Ultra-Luxury: The Posh Future of NYC Real Estate

Written By Peter Black | September 09, 2013
432 park avenue

Cash is flowing into New York City real estate. Or, more precisely, into New York City ultra-luxury real estate. Average condo prices in the Big Apple are now higher than they were pre-recession. For more than a decade, London's luxury apartments were the world's most coveted properities. Not anymore—it appears that Manhattan is once again the leader of the global real estate market. Eager investors are pumping massive amounts of cash into ultra-posh, ultra-luxury high-rises. The cheapest of these apartments is often more than $10 million.

Unlike London, many investors are domestic. The majority of expensive London properties are purchased by Chinese, Brazilian, and Indian businessmen; the majority of expensive NYC properties are purchased by American businessmen. In the United Kingdom, properties are selling at below 50% of their pre-recession levels; in the United States, properties are selling at over 50% of their pre-recession levels. The New York City housing market is clearly improving. But who reaps the benefits?

The average rent in Brooklyn is now over $3,000. The average home price in Manhattan is well over a million. Increased real estate value seemingly suggests healthy growth throughout the city. However, it appears that the new, massive, ludicrously expensive condominiums are inflating all surrounding property prices—properties that would otherwise have remained affordable if not for the luxury housing boom. And these buildings aren't geographically discriminatory. In past decades, extravagance was limited to the Upper East Side and Upper West Side. Now, lavish condos are popping up all over the city; it’s not unusual to see a shiny glass high-rise lodged between old, brick row houses. Formerly rundown areas are now NYC’s trendiest neighborhoods.

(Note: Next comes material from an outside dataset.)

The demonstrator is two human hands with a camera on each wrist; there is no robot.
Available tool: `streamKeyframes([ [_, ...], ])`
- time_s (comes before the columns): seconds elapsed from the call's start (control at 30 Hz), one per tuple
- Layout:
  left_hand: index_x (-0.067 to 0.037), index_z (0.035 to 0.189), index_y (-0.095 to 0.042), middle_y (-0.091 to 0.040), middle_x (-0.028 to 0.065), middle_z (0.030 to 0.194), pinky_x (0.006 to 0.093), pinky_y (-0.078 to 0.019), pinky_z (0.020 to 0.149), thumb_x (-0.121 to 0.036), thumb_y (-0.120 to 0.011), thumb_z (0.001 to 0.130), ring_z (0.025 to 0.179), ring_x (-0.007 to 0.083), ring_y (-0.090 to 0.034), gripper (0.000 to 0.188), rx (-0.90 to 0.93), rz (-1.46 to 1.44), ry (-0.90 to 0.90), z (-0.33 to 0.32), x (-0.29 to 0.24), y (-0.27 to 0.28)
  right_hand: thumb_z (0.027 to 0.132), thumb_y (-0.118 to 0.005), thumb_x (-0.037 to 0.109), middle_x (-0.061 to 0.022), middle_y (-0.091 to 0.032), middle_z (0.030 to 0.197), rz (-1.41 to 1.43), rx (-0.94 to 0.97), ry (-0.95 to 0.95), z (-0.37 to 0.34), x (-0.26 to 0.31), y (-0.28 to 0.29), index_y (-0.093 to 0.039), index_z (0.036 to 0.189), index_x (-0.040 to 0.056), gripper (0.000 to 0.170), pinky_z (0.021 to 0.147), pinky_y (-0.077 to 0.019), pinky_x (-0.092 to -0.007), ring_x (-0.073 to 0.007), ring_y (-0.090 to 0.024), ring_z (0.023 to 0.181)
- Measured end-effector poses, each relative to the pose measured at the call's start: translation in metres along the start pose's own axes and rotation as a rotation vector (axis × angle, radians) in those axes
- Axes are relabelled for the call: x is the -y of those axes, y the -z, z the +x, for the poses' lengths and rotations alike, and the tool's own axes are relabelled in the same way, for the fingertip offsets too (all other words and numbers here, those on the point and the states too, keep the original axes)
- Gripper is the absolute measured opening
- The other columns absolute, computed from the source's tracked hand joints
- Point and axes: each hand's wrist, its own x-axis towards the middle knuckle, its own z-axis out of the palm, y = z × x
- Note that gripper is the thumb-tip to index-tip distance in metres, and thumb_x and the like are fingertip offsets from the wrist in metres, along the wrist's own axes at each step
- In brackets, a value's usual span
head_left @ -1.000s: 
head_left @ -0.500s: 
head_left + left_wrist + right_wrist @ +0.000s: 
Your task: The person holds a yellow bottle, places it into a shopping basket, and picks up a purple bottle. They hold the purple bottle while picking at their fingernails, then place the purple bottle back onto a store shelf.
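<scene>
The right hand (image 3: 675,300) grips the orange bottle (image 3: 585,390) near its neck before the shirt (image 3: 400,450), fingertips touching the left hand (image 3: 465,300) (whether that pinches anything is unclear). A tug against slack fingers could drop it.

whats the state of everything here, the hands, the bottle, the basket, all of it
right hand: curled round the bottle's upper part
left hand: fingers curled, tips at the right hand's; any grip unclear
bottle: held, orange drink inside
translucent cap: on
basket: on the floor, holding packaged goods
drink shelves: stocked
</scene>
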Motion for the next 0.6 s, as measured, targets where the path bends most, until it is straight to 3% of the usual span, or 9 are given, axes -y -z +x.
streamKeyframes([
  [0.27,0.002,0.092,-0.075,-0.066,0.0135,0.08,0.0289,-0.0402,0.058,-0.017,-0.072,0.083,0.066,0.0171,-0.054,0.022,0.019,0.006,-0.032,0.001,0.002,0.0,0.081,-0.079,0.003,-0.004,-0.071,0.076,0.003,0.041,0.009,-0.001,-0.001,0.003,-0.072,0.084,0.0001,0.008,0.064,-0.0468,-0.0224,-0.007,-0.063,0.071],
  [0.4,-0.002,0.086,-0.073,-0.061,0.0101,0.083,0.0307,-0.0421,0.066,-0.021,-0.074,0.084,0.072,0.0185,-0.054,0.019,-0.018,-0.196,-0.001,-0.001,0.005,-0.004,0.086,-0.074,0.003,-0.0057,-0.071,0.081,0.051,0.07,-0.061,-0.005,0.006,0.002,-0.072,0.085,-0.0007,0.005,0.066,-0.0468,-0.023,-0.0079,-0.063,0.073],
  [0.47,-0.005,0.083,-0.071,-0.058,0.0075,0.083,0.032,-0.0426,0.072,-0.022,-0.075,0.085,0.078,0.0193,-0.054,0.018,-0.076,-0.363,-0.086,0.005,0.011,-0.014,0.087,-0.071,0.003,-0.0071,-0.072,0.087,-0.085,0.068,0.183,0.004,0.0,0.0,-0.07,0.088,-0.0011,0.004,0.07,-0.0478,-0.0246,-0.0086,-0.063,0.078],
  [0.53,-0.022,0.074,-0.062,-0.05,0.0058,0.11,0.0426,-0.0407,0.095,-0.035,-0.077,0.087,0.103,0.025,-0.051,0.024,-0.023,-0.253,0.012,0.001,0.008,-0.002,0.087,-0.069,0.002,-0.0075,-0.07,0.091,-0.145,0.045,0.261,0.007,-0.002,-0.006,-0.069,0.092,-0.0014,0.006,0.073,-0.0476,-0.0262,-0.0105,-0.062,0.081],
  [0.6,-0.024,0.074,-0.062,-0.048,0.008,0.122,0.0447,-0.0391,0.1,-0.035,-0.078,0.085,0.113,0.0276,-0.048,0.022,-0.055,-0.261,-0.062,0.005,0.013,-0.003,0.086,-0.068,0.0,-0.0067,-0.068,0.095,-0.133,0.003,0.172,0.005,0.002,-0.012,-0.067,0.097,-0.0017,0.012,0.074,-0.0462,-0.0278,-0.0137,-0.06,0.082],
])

Which isn’t surprising considering the market. According to a prominent architect, “There are only two markets, ultra-luxury and subsidized housing.” This prominent architect happens to be the man that designed 432 Park Avenue, a mammoth square-shaped, 83 story concrete beast that epitomizes Manhattan’s metamorphosis into an ultra-wealthy elysium. It will be the tallest building in the Western Hemisphere; its top floor penthouse can be purchased for a mere $95 million. And, for an additional $3.9 million, they’ll even throw in a studio apartment for your maid.

Although the increasing trend towards ultra-luxury inevitably furthers the divide between rich and poor, it’s hard to blame real estate developers for the lack of affordable housing. There’s really no reason for them to build a moderately-priced mid-rise when they can build a high-priced high-rise. However, regardless of anyone's opinion about realtors, it is unquestionable that increased property prices signify economic growth. Growth is better than no growth. Hopefully, the economic effects of the current luxury real estate market will stimulate neighborhoods and businesses across the city.